(Input data Opens)
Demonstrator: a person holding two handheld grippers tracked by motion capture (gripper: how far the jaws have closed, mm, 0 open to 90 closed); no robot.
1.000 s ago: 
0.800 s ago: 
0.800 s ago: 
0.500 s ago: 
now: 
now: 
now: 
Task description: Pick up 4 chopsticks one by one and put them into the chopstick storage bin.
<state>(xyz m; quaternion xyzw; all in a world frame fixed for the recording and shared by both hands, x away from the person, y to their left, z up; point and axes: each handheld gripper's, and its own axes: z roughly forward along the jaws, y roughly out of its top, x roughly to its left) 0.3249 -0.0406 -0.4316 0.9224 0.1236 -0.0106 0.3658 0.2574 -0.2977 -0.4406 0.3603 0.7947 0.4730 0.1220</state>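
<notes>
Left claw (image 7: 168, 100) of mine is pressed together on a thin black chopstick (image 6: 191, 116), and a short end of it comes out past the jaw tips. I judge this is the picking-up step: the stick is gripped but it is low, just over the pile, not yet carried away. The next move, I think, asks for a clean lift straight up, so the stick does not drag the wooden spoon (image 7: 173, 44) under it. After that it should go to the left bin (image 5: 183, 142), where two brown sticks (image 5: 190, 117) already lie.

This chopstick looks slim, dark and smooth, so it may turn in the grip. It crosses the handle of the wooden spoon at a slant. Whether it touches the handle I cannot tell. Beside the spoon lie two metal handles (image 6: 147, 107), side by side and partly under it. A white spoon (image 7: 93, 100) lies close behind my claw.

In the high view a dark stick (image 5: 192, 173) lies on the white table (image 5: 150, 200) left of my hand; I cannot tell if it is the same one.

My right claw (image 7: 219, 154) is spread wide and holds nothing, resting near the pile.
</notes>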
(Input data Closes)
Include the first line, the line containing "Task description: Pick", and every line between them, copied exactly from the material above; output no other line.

Demonstrator: a person holding two handheld grippers tracked by motion capture (gripper: how far the jaws have closed, mm, 0 open to 90 closed); no robot.
1.000 s ago: 
0.800 s ago: 
0.800 s ago: 
0.500 s ago: 
now: 
now: 
now: 
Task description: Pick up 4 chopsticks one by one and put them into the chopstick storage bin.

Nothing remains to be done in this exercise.